BRIEF: Your answer must be an exact copy of the records below, with no pictures in it.

EXTRACTED INFORMATION:
BEGIN
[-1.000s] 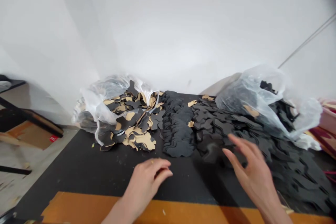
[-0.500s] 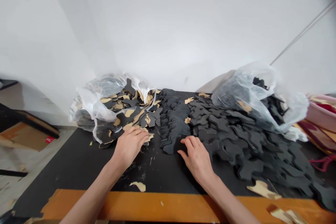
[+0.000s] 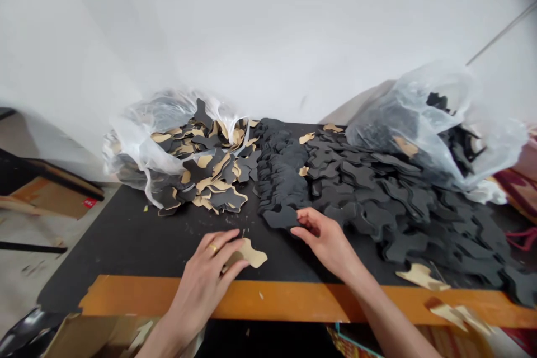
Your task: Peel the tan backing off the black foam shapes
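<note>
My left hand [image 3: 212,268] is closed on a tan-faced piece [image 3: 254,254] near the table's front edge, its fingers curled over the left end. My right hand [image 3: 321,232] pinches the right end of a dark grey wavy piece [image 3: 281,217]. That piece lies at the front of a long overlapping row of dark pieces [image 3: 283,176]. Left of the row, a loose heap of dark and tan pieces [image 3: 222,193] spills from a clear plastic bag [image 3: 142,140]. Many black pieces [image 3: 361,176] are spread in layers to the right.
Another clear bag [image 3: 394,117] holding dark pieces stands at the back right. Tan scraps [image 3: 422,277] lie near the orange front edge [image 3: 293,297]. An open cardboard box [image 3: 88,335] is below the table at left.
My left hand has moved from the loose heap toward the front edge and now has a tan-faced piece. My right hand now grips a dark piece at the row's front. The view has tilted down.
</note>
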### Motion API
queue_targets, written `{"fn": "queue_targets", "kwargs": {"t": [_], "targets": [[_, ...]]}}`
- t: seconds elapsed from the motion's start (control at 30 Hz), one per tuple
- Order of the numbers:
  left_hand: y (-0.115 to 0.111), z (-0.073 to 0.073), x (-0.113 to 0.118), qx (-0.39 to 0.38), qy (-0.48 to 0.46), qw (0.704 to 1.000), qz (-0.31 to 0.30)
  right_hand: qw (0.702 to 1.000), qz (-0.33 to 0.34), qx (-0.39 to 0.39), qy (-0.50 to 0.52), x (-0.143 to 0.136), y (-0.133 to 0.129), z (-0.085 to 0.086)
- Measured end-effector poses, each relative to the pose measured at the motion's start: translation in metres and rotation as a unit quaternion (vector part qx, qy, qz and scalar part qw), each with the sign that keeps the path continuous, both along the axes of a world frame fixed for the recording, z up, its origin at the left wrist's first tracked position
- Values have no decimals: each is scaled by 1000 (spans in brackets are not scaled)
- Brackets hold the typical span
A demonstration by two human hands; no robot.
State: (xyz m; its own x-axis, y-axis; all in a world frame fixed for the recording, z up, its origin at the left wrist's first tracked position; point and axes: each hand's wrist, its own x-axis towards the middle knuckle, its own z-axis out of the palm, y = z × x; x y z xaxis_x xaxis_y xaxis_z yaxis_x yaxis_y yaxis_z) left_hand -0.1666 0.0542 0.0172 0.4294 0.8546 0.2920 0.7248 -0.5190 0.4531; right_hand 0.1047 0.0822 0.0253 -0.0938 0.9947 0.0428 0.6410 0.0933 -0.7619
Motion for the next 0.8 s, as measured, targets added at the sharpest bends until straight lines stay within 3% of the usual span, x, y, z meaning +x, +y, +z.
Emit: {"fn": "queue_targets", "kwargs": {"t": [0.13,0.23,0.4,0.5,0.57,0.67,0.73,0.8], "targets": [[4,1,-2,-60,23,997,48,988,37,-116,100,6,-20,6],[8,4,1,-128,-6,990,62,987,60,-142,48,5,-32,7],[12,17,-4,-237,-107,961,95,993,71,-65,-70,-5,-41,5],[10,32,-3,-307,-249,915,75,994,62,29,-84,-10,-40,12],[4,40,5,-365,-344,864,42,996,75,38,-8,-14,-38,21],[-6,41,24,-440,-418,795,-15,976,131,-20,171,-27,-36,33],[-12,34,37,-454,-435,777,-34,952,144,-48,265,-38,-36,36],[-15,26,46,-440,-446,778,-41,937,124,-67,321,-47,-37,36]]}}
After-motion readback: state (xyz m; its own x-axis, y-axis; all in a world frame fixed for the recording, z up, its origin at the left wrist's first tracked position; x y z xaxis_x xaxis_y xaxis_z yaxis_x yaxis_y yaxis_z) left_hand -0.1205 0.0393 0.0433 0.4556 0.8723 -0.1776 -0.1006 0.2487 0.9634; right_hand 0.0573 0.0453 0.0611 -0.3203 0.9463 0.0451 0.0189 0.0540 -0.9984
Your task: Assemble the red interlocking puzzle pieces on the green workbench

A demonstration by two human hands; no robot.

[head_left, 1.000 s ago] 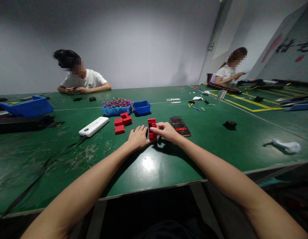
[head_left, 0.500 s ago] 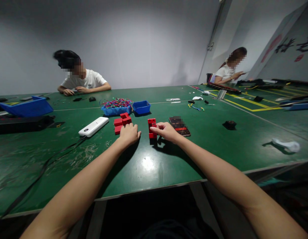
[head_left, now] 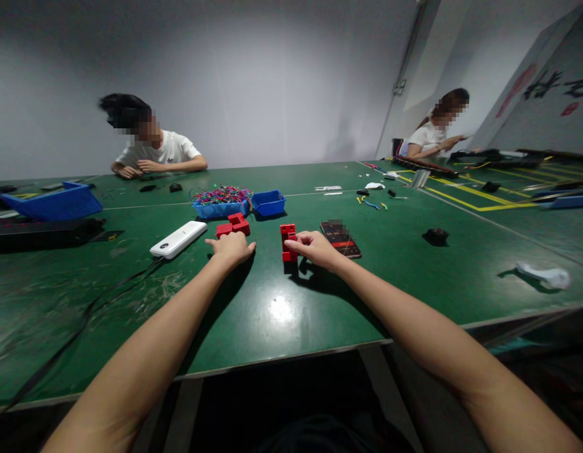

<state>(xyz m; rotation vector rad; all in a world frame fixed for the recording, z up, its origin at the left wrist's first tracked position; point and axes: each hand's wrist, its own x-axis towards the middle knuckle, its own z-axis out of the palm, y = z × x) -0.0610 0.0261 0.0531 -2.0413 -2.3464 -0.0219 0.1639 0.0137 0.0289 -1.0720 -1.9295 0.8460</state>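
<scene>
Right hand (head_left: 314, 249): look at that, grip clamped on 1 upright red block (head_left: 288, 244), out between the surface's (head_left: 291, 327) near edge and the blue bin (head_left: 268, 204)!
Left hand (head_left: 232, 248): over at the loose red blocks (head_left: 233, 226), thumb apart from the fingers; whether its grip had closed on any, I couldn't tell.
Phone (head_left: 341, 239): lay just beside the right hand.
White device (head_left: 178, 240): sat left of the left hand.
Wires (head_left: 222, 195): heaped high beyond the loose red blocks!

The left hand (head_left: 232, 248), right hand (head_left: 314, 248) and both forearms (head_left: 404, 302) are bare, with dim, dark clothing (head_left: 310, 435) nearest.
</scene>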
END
ANSWER TO THIS PROBLEM:
[-1.000s] 
[-0.500s] 
[+0.000s] 
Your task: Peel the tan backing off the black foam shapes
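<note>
My left hand [image 3: 212,268] is closed on a tan-faced piece [image 3: 254,254] near the table's front edge, its fingers curled over the left end. My right hand [image 3: 321,232] pinches the right end of a dark grey wavy piece [image 3: 281,217]. That piece lies at the front of a long overlapping row of dark pieces [image 3: 283,176]. Left of the row, a loose heap of dark and tan pieces [image 3: 222,193] spills from a clear plastic bag [image 3: 142,140]. Many black pieces [image 3: 361,176] are spread in layers to the right.
Another clear bag [image 3: 394,117] holding dark pieces stands at the back right. Tan scraps [image 3: 422,277] lie near the orange front edge [image 3: 293,297]. An open cardboard box [image 3: 88,335] is below the table at left.
My left hand has moved from the loose heap toward the front edge and now has a tan-faced piece. My right hand now grips a dark piece at the row's front. The view has tilted down.
</note>
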### Motion API
queue_targets, written `{"fn": "queue_targets", "kwargs": {"t": [_], "targets": [[_, ...]]}}`
- t: seconds elapsed from the motion's start (control at 30 Hz), one per tuple
- Order of the numbers:
  left_hand: y (-0.115 to 0.111), z (-0.073 to 0.073), x (-0.113 to 0.118), qx (-0.39 to 0.38), qy (-0.48 to 0.46), qw (0.704 to 1.000), qz (-0.31 to 0.30)
  right_hand: qw (0.702 to 1.000), qz (-0.33 to 0.34), qx (-0.39 to 0.39), qy (-0.50 to 0.52), x (-0.143 to 0.136), y (-0.133 to 0.129), z (-0.085 to 0.086)
- Measured end-effector poses, each relative to the pose measured at the motion's start: translation in metres and rotation as a unit quaternion (vector part qx, qy, qz and scalar part qw), each with the sign that keeps the path continuous, both along the axes of a world frame fixed for the recording, z up, its origin at the left wrist's first tracked position
- Values have no decimals: each is scaled by 1000 (spans in brackets are not scaled)
- Brackets hold the typical span
A demonstration by two human hands; no robot.
State: (xyz m; its own x-axis, y-axis; all in a world frame fixed for the recording, z up, its origin at the left wrist's first tracked position; point and axes: each hand's wrist, its own x-axis towards the middle knuckle, its own z-axis out of the palm, y = z × x; x y z xaxis_x xaxis_y xaxis_z yaxis_x yaxis_y yaxis_z) left_hand -0.1666 0.0542 0.0172 0.4294 0.8546 0.2920 0.7248 -0.5190 0.4531; right_hand 0.1047 0.0822 0.0253 -0.0938 0.9947 0.0428 0.6410 0.0933 -0.7619
Motion for the next 0.8 s, as measured, targets added at the sharpest bends until straight lines stay within 3% of the usual span, x, y, z meaning +x, +y, +z.
Emit: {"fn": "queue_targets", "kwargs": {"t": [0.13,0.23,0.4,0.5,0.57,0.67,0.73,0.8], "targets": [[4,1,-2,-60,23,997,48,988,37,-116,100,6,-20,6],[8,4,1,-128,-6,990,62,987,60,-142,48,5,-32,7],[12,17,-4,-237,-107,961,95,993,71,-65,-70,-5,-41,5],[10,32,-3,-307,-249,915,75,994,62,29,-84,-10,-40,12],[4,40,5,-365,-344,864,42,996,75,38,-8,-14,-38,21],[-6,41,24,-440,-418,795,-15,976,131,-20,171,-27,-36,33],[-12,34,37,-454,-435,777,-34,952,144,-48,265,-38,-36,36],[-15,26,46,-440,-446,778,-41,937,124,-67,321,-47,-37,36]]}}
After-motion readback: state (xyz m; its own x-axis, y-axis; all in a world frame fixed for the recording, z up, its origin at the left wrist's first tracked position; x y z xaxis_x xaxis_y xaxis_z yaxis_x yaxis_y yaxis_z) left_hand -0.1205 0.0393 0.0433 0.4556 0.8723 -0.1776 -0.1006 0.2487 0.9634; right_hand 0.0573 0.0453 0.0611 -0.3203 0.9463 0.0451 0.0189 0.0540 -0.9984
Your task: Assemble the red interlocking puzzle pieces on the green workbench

A demonstration by two human hands; no robot.

[head_left, 1.000 s ago] 
[head_left, 0.500 s ago] 
[head_left, now] 

<state>(xyz m; rotation vector rad; all in a world frame fixed for the recording, z up, its origin at the left wrist's first tracked position; point and axes: each hand's wrist, its own x-axis towards the middle knuckle, its own z-axis out of the palm, y = z × x) -0.0610 0.0261 0.0531 -2.0413 -2.3464 -0.0219 0.1639 0.0137 0.0289 -1.0720 -1.9295 0.8460</state>
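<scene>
Right hand (head_left: 314, 249): look at that, grip clamped on 1 upright red block (head_left: 288, 244), out between the surface's (head_left: 291, 327) near edge and the blue bin (head_left: 268, 204)!
Left hand (head_left: 232, 248): over at the loose red blocks (head_left: 233, 226), thumb apart from the fingers; whether its grip had closed on any, I couldn't tell.
Phone (head_left: 341, 239): lay just beside the right hand.
White device (head_left: 178, 240): sat left of the left hand.
Wires (head_left: 222, 195): heaped high beyond the loose red blocks!

The left hand (head_left: 232, 248), right hand (head_left: 314, 248) and both forearms (head_left: 404, 302) are bare, with dim, dark clothing (head_left: 310, 435) nearest.
</scene>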

Nothing else remains to be done in this exercise.